In the sagging post-attack economy, even media moguls feel the pinch

It hasn’t been the best year to be a mogul. Any mogul. Just ask the analysts. They’ll tell you how 2001 split in two: the bad part before Sept. 11, when companies watched stock prices and revenues slide as the economy sputtered, and the bad part after Sept. 11, when things tumbled into a free fall. And given the political situation, economy, and consumer spending rates, no one is predicting a turnaround next year. So if you’re a multinational media titan right now, what you need is sweet, plentiful cash to weather the unknown and provide flexibility.

While the current economy is bad, it’s worse for some than others. ENTERTAINMENT WEEKLY consulted seven financial analysts specializing in the entertainment biz for their takes on how the bigwigs are weathering the storm. And the media titan it’s least awful for is…


OFFICERS Steve Case, Chairman; Gerald Levin, CEO; Robert W. Pittman, Co-COO; Richard D. Parsons, Co-COO

CREDITS Sheer size. Current market cap of $149 billion makes it the world’s largest media company. Cross-platform promotions appear to be working (Harry Potter will be a test). AOL continues to grow, along with monthly fees. Purchased British-based IPC magazine group, with plans to sell mags over AOL. Tightened belt by closing studio stores. Highly anticipated franchises include Lord of the Rings and the Potter flicks, which some estimate will earn $2 billion over their lifetime. And hey, it owns EW! DEBITS An overcrowded film sked means movies get mishandled too often. The music division has been spotty (it missed the recent teen-pop boom), and its recent executive-suite overhaul was long overdue, but it’s showing signs of a turnaround (Linkin Park, P.O.D., Staind). Online music initiative slow to develop. WB’s loss of Buffy the Vampire Slayer to UPN (where it’s thriving) may drain the teen audience. And putting Ted Turner on ice caused worries. PROSPECTS Of all the media companies, AOL Time Warner is the best-insulated because of critical cash reserves, reasonable debt-service rates and 45 percent of revenue coming from subscriptions to properties such as HBO, AOL, and magazines. And that CNN remake came just in time, didn’t it?

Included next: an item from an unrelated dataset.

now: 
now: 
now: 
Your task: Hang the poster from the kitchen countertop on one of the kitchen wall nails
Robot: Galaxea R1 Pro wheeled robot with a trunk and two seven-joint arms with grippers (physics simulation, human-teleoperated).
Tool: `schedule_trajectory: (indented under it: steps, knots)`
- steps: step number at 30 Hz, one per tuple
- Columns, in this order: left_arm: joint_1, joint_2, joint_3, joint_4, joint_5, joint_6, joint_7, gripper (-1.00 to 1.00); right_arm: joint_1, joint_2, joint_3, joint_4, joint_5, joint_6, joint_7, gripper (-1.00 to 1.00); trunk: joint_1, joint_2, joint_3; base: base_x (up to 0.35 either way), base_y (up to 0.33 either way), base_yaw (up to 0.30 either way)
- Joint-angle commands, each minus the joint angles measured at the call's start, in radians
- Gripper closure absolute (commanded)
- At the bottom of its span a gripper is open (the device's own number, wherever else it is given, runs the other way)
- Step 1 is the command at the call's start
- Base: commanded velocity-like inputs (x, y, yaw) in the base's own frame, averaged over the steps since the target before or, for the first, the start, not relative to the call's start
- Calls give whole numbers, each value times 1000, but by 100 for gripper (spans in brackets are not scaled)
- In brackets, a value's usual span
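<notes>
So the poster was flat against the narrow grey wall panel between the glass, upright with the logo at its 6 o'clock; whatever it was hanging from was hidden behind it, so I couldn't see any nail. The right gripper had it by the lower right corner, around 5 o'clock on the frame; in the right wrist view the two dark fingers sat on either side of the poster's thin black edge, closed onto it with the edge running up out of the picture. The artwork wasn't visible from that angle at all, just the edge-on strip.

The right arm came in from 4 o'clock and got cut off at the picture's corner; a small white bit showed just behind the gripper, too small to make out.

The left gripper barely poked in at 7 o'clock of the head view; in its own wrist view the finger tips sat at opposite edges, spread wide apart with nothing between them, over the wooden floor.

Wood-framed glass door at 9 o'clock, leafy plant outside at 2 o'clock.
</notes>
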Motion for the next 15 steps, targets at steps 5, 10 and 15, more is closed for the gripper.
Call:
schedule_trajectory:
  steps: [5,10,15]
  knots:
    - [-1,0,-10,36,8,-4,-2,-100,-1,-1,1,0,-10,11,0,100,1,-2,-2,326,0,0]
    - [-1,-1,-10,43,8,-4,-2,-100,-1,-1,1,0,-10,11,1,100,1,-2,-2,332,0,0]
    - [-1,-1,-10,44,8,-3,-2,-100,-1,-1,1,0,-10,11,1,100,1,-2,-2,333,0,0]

OFFICERS Rupert Murdoch, Chairman-CE; Peter Chernin, President-COO

CREDITS TV business is cooking. Closed $4.4 billion purchase of 10 TV stations from Chris-Craft. Fox News Channel’s share of the cable audience has zipped past buzzless MSNBC to become a legitimate competitor against CNN. Fox TV production division is largest supplier of programming to networks and poised to cash in on the syndication of King of the Hill, Ally McBeal, Buffy, and the like. DEBITS Top brass have been preoccupied for months putting together the DirecTV buy. The drop in ad revenue from newspaper holdings stung. Fox News Channel lost Paula Zahn to rival CNN, and the cost of staying competitive in the TV news biz could be substantial in the coming year. PROSPECTS Solid, particularly if the DirecTV deal closes and Fox can distribute its content on a worldwide satellite platform.